Data Loss Prevention

 View Only
  • 1.  Bluecoat ICAP integration

    Broadcom Employee
    Posted May 05, 2017 05:22 AM

    I am failing to integrate DLP with the Blue coat SG Porxy. I have confiured reqmod and respmod ICAP services on the bluecoat with an ICAP URL of icap://<x.x.x.x>:1344/<respmod/reqmod> and I have made sure the ICAP ports match on the Network Prevent for Web server. However no ICAP traffic is flowing. Could someone assist with a step by step Guide. The environment has 2 Blue coat proxies load balanced by an F5 appliance.



  • 2.  RE: Bluecoat ICAP integration

    Posted May 05, 2017 02:07 PM

    Maybe you've done this already & not listed it separately in your query but I suppose even ICAP response service object configuration is needed.

    We had done this sometime back by following step-by-step, the instructions in the PDF from bluecoat (see below). Again, maybe you are using the same already, kindly ignore if already known.

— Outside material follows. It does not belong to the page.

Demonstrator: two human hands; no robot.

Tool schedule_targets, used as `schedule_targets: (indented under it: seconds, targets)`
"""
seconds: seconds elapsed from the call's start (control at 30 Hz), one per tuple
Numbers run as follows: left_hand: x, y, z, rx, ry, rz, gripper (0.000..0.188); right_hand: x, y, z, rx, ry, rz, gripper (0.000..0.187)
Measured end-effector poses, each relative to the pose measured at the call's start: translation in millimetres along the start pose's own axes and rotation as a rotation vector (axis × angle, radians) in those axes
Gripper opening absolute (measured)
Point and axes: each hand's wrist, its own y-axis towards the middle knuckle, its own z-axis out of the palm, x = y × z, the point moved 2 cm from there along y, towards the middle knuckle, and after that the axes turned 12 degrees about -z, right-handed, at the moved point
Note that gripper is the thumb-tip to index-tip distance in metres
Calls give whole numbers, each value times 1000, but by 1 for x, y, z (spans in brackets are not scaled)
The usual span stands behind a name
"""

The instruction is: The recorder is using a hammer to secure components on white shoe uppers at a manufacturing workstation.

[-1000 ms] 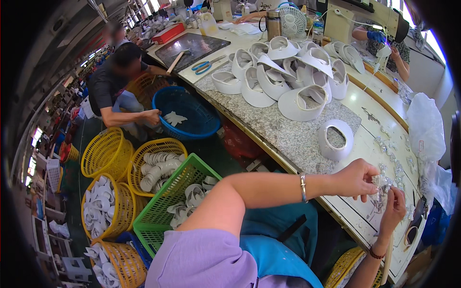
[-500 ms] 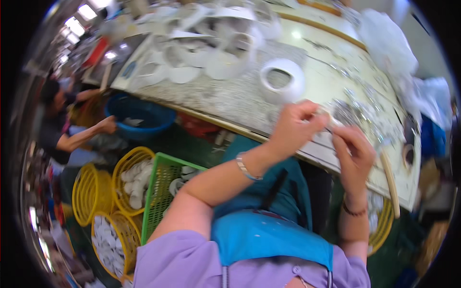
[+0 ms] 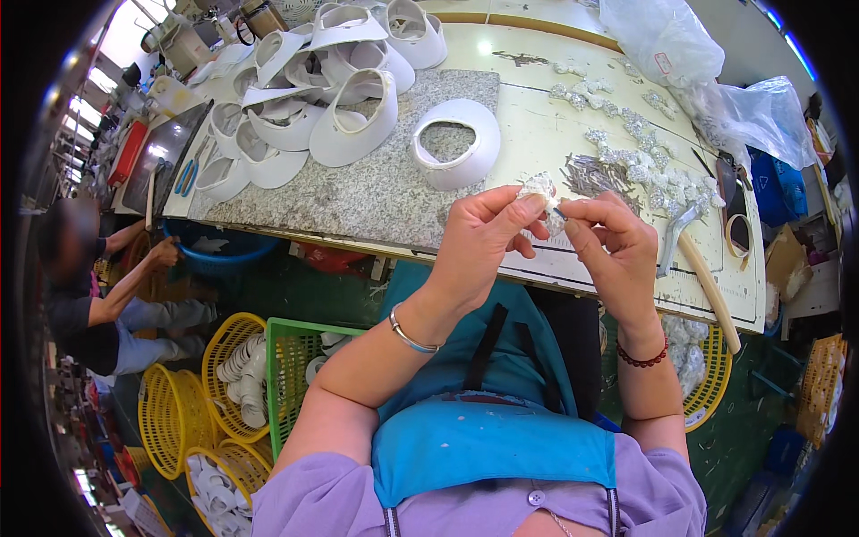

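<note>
My left hand is closed on a silvery white glitter bow, over the table's front edge. Close by on the right, my right hand pinches a small thin dark piece against the bow's middle; its exact kind is too small to make out. Beyond my hands, a single white sun visor lies on the speckled stone slab. To the right of it are a heap of thin metal strips and several similar glitter bows.
White visors are piled at the back left. A hammer overhangs the table's right front. Plastic bags lie at the back right. Below stand yellow baskets and a green crate. A co-worker is beside a blue tub.
My view has shifted, so the table and visors sit further left. My hands stay close together, and the bow between them now shows clearly.
</note>
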Motion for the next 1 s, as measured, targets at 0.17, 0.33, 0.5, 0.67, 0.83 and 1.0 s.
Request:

    https://bto.bluecoat.com/sites/default/files/tech_briefs/Generic_ICAP_Integation.4.pdf

    Additionally it could even be possible that you're using forward trust on proxy and that DLP is getting encrypted traffic. It might even make sense to run a wireshark capture on the DLP web prevent box and see if any/correct type of traffic is being received on 1344.



  • 3.  RE: Bluecoat ICAP integration

    Posted May 07, 2017 12:13 PM

    If you've followed the ICAP guide on the bluecoat site, ensure the site you're using to test match the categories you're forwarding to DLP in the Virtual Policy Manage (Blue Coat VPM).

    In addition, you need to have HTTPS Interception enabled and working on the Blue Coat proxy if you're forwarding HTTPS traffic via ICAP (and/or using it as a test).